2009-01-02

Ano 2009: O Ocaso do Sistema

Nascem na web. Juntam pessoas com interesses comuns em criar uma sociedade decente. Mas este Movimento, "Vamos tentar Mudar", bem pode ser aquele que há muito era preciso: o movimento dos cidadãos enojados com os vícios da Política e dos políticos e que vivem diariamente a vontade de transformar a sociedade portuguesa numa sociedade justa.

Escândalos financeiros, desigualdade social atroz, corrupção ao mais alto nível e quantidade, poderiam ser atributos de um qualquer país subdesenvolvido no continente africano. Mas não. É mesmo Portugal e muitos cidadãos já estão fartos.

São cidadãos inteligentes, preocupados, participativos, sem vaidades nem ambição de protagonismo, mas sobretudo com a ambição de não deixar que sejam cometidos os erros do passado. Proclamam o ocaso do velho sistema. O "Vamos Tentar Mudar" sintetiza assim a sua existência:

«Somos um grupo aleatório de cidadãos que não se revê nos partidos políticos actuais. Governam segundo a sua vontade e não segundo a vontade dos cidadãos. Criticar quem governa ou votar em branco não basta. Temos de fazer a nossa parte, por mais pequena que seja, para tentar ajudar a construir um futuro melhor. Para tentar mudar este estado de coisas, estamos a tentar criar um Movimento em que as Medidas defendidas sejam propostas pelos cidadãos e aprovadas pelos cidadãos. Ao mesmo tempo lutamos por uma sociedade mais justa, simples, humilde e solidária.»

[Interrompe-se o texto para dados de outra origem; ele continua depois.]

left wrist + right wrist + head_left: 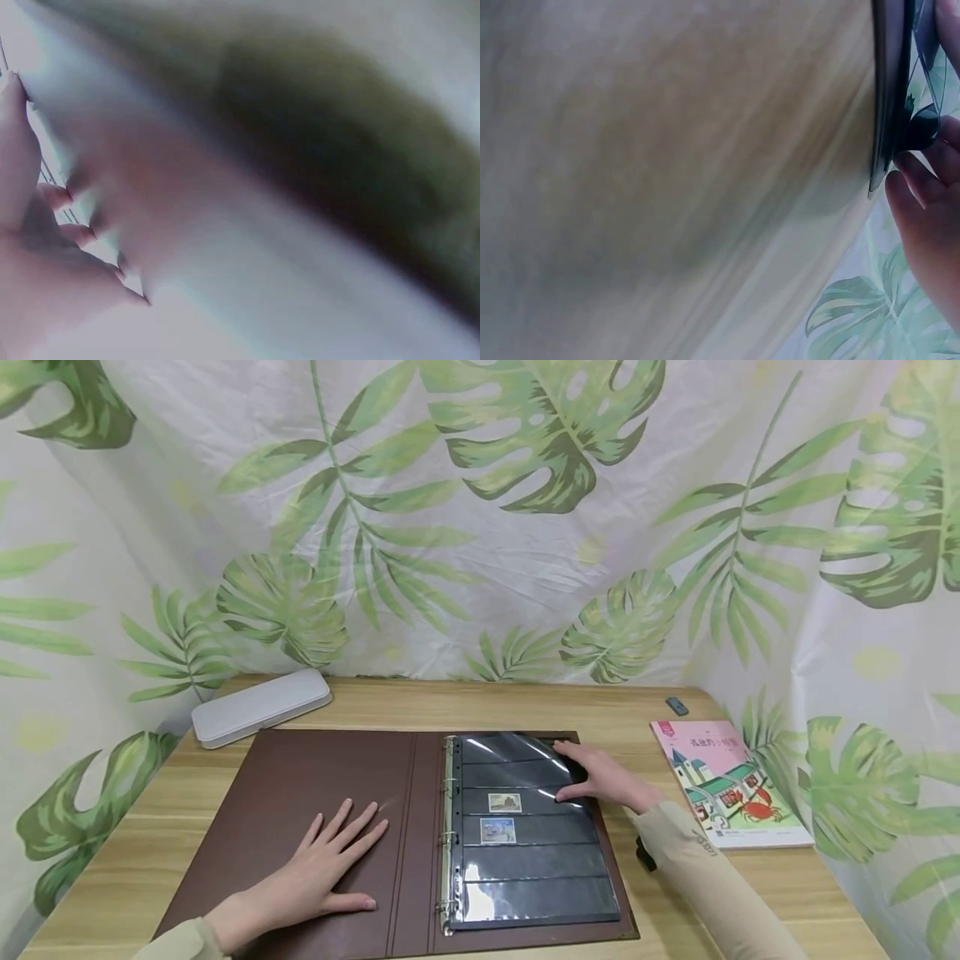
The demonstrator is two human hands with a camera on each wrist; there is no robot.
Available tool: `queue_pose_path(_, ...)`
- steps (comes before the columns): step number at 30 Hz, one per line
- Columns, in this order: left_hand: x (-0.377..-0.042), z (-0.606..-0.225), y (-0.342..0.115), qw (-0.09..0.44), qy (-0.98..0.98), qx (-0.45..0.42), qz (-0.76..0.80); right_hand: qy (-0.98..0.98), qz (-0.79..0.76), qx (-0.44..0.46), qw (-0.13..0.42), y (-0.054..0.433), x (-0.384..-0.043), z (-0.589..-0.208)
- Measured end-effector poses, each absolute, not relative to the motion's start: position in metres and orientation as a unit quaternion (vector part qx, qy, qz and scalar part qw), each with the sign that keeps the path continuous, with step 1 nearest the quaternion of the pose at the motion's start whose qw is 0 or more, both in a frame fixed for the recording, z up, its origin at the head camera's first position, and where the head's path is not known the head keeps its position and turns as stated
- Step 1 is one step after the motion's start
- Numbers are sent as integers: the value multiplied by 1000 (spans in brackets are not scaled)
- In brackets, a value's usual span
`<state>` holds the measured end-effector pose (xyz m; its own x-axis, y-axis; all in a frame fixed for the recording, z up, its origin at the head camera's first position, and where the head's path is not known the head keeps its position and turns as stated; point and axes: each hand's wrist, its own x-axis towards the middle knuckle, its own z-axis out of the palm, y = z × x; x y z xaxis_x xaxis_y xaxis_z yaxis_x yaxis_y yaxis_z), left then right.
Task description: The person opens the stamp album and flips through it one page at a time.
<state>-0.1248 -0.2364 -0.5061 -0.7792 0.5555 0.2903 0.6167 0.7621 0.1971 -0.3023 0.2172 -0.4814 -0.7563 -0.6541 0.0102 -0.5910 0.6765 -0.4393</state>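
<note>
A brown stamp album (330, 768) lies spread on the table, with black pocket pages (540, 860) held by metal rings (447, 839). Two stamps sit in the top page: a yellowish one (504, 802) and a bluish one (497, 831) below it. My left hand (318, 877) rests flat on the inside of the left cover, fingers spread. At the top page's upper right edge, my right hand (603, 777) holds the page with thumb and fingers, and the sheet bends up there. The right wrist view shows the fingers (922, 180) beside the curled black edge.
A pale grey case (261, 707) lies at the back left. On the right is a pink illustrated book (731, 785), with a small dark grey object (677, 706) behind it. A black item (645, 854) is partly hidden by my right sleeve. Leaf-patterned cloth (510, 568) surrounds the table.
</note>
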Motion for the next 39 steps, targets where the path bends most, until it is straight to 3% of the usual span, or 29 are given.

O Movimento tem um grupo de discussão. Nuno Pereira, um novo membro que se apresenta pela primeira vez, sintetiza o espírito que já é de muita gente:

«Caros concidadãos, (...)

1. Estou absolutamente convencido que nos encontramos num fim de ciclo, confrontados com regimes caducos, que já não dão resposta aos complexos problemas que a sociedade nos coloca;

2. A sociedade egoísta e esquizofrénica que construímos arrastou-nos para uma encruzilhada. Que os sistemas políticos, testados no passado e que vigoram no presente, são visivelmente incapazes de solucionar;

3. Julgo ser tempo de reinventar a organização politico-social que nos oprime, com novas formas de intervenção, novos modelos, construidos de raíz por gente tecnicamente competente, de insuspeitas e inabaláveis convicções, exterior ao «sistema» vigente.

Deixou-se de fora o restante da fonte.